Copy out all the lines of the data precisely, omitting any pictures.

================

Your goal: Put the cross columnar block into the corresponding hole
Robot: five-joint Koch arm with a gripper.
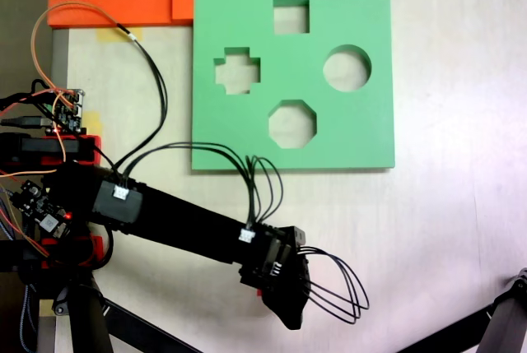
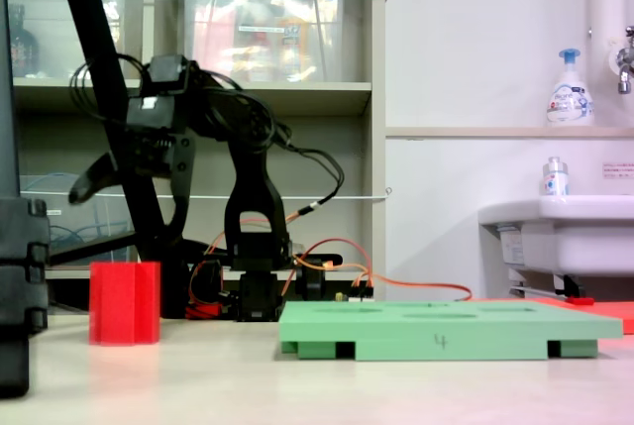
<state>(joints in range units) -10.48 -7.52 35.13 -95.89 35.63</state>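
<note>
Top-down fixed view: green foam board (image 1: 292,69) lay flat on the pale table (image 1: 461,229), with a plus-shaped cutout (image 1: 238,71) at its left, a square cutout (image 1: 291,16) above, a round one (image 1: 346,68) at right and an octagonal one (image 1: 291,123) below. Black arm (image 1: 181,217) reached from the left, gripper (image 1: 284,299) below the board's lower edge and off it; a bit of red showed under it. Jaws overlapped, couldn't tell if spread or pressed.

Low side fixed view: red cross block (image 2: 124,303) stood upright on the table, well left of the board (image 2: 446,329), apart from it. Gripper (image 2: 94,182) hung above the block, not touching it. Jaw state unclear here too.
</note>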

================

__EXERCISE SOLUTION__:
Your goal: Put the cross columnar block into the corresponding hole
Robot: five-joint Koch arm with a gripper.
<state>(joints in range units) -10.48 -7.52 35.13 -95.89 35.63</state>
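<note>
Top-down fixed view: green foam board (image 1: 292,69) lay flat on the pale table (image 1: 461,229), with a plus-shaped cutout (image 1: 238,71) at its left, a square cutout (image 1: 291,16) above, a round one (image 1: 346,68) at right and an octagonal one (image 1: 291,123) below. Black arm (image 1: 181,217) reached from the left, gripper (image 1: 284,299) below the board's lower edge and off it; a bit of red showed under it. Jaws overlapped, couldn't tell if spread or pressed.

Low side fixed view: red cross block (image 2: 124,303) stood upright on the table, well left of the board (image 2: 446,329), apart from it. Gripper (image 2: 94,182) hung above the block, not touching it. Jaw state unclear here too.
</note>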

The exercise asks for nothing further.